• **Collected material**:
_ _ _
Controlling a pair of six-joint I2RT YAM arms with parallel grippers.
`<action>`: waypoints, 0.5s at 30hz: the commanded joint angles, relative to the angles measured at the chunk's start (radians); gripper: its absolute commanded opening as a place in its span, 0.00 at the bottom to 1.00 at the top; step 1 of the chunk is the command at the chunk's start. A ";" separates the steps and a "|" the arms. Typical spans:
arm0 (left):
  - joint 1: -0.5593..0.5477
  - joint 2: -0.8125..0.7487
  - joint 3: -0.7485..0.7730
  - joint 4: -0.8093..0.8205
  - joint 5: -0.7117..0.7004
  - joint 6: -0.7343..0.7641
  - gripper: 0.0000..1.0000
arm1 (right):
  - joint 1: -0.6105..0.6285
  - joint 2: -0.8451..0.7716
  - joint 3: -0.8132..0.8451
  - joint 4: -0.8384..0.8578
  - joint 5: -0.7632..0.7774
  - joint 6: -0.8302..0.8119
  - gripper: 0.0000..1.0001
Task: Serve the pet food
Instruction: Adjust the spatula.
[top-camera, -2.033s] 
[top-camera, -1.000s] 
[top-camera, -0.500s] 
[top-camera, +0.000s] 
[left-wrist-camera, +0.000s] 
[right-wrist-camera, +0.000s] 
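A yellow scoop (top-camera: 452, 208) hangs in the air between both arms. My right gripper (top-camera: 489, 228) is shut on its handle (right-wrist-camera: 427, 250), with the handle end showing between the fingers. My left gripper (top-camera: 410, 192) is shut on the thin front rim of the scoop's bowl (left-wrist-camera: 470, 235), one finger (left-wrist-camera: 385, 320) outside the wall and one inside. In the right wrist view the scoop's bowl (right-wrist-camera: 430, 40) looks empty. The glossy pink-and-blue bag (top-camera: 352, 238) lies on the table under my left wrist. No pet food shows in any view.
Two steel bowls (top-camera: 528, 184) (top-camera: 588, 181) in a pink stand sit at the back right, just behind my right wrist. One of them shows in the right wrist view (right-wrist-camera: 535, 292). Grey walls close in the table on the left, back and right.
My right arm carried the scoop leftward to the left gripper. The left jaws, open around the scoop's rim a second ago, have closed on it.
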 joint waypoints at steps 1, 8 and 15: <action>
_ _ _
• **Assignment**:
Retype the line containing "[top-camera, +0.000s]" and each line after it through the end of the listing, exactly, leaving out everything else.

• **Response area**:
[top-camera, +0.000s] 
[left-wrist-camera, +0.000s] 
[right-wrist-camera, +0.000s] 
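A yellow scoop (top-camera: 452, 208) hangs in the air between both arms. My right gripper (top-camera: 489, 228) is shut on its handle (right-wrist-camera: 427, 250), with the handle end showing between the fingers. My left gripper (top-camera: 410, 192) is shut on the thin front rim of the scoop's bowl (left-wrist-camera: 470, 235), one finger (left-wrist-camera: 385, 320) outside the wall and one inside. In the right wrist view the scoop's bowl (right-wrist-camera: 430, 40) looks empty. The glossy pink-and-blue bag (top-camera: 352, 238) lies on the table under my left wrist. No pet food shows in any view.
Two steel bowls (top-camera: 528, 184) (top-camera: 588, 181) in a pink stand sit at the back right, just behind my right wrist. One of them shows in the right wrist view (right-wrist-camera: 535, 292). Grey walls close in the table on the left, back and right.
My right arm carried the scoop leftward to the left gripper. The left jaws, open around the scoop's rim a second ago, have closed on it.
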 joint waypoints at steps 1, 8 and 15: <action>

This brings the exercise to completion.